__WORK INSTRUCTIONS__. Could you print the listing again exactly, omitting the pictures?

__SUPPLIED DATA__.

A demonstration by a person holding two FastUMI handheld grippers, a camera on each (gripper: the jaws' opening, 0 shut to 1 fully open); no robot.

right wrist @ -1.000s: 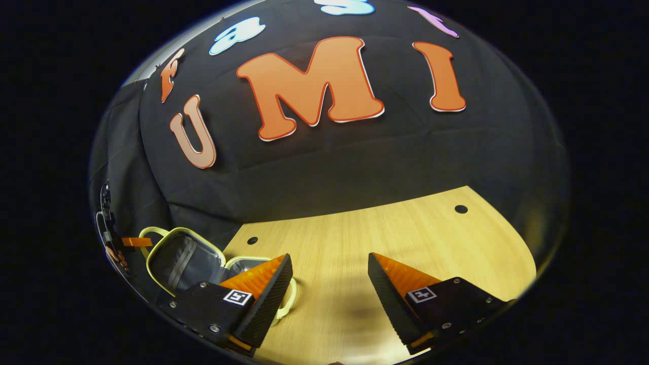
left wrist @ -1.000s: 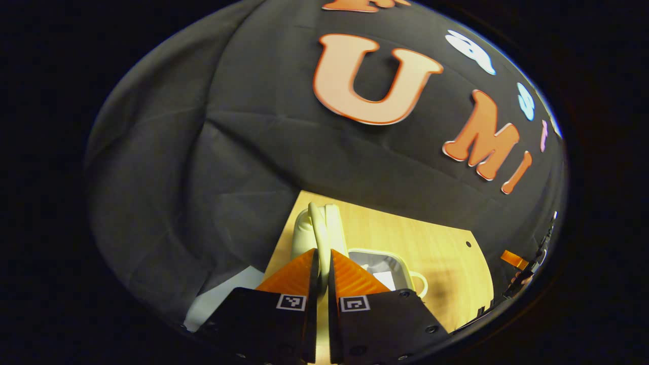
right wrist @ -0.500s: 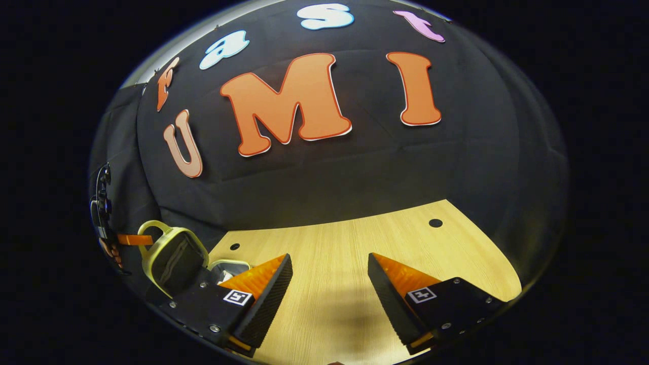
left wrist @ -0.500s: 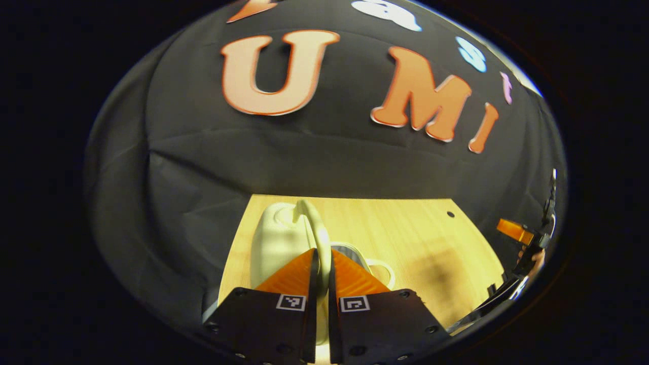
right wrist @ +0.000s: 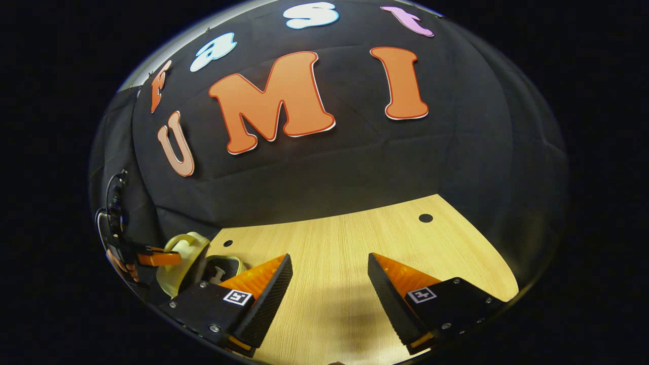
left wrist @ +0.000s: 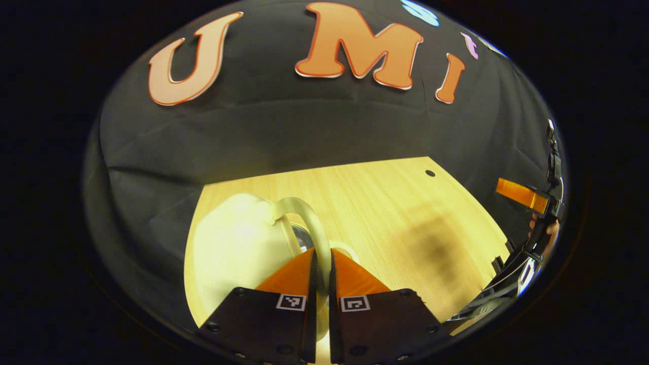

__SOLUTION__.
A demonstration by a person holding two FastUMI handheld grippers, a camera on each (gripper: the jaws' opening, 0 shut to 1 fully open); no robot.

right wrist @ -1.000s: 
left wrist @ -1.000s: 
right wrist @ -0.500s: 
left wrist @ -0.500s: 
right wrist @ +0.000s: 
left wrist @ +0.000s: 

Here the output is complete.